● EXERCISE DETAILS:
Every line of the material below, from the top through the line with "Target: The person", should be reproduced exactly.
BEGIN
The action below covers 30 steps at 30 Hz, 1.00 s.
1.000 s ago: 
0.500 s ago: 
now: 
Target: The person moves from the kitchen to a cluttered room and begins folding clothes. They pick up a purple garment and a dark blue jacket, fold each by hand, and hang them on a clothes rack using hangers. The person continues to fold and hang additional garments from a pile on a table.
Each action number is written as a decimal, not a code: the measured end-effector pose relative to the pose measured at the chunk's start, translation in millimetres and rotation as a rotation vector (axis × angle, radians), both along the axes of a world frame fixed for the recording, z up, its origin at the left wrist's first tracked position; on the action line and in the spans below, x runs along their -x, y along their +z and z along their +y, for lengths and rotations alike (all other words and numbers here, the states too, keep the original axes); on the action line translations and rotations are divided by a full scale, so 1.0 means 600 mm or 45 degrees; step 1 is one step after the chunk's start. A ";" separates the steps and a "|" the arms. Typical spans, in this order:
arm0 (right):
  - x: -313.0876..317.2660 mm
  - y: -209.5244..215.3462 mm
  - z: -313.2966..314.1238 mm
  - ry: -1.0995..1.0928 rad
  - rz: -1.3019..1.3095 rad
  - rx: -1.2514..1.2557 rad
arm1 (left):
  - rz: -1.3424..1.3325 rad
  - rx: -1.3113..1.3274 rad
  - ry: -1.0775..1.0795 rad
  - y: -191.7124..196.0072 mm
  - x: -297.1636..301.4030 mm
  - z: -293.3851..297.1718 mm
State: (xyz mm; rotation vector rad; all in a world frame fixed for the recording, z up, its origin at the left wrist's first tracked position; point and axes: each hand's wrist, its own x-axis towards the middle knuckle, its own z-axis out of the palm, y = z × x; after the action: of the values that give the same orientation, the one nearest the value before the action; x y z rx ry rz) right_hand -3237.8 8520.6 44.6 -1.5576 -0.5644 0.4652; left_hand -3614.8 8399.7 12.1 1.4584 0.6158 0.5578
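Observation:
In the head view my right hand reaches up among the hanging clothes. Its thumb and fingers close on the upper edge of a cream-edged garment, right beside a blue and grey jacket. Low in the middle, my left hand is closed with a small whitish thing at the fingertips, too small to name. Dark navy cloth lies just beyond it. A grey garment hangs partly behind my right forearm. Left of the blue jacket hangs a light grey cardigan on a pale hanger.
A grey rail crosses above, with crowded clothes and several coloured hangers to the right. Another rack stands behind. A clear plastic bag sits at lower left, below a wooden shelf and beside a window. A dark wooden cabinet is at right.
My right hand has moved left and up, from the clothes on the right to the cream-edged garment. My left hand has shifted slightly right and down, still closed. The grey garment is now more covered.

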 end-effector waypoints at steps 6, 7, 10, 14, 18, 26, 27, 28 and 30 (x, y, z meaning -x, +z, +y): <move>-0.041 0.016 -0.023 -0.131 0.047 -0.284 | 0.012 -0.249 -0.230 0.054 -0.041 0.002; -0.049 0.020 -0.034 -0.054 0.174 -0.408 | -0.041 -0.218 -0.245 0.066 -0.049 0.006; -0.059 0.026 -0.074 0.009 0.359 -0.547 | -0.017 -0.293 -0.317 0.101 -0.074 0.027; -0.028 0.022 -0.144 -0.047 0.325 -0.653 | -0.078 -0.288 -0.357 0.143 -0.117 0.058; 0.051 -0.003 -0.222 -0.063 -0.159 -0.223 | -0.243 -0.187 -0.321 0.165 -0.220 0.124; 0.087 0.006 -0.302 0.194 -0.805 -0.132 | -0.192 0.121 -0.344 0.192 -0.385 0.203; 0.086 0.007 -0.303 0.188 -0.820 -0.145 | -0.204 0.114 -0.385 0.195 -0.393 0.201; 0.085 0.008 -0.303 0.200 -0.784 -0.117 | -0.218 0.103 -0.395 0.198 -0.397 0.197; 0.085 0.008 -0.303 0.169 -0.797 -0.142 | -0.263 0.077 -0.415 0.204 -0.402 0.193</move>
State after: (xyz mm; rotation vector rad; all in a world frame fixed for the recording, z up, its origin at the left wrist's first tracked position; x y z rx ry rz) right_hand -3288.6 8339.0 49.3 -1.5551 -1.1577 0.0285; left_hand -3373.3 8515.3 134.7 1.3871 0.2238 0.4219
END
● ANSWER TO THE PROBLEM:
The action below covers 30 steps at 30 Hz, 1.00 s.
1.000 s ago: 
0.500 s ago: 
now: 
Target: The person moves from the kitchen to a cluttered room and begins folding clothes. They pick up a purple garment and a dark blue jacket, fold each by hand, and hang them on a clothes rack using hangers. The person continues to fold and hang additional garments from a pile on a table.

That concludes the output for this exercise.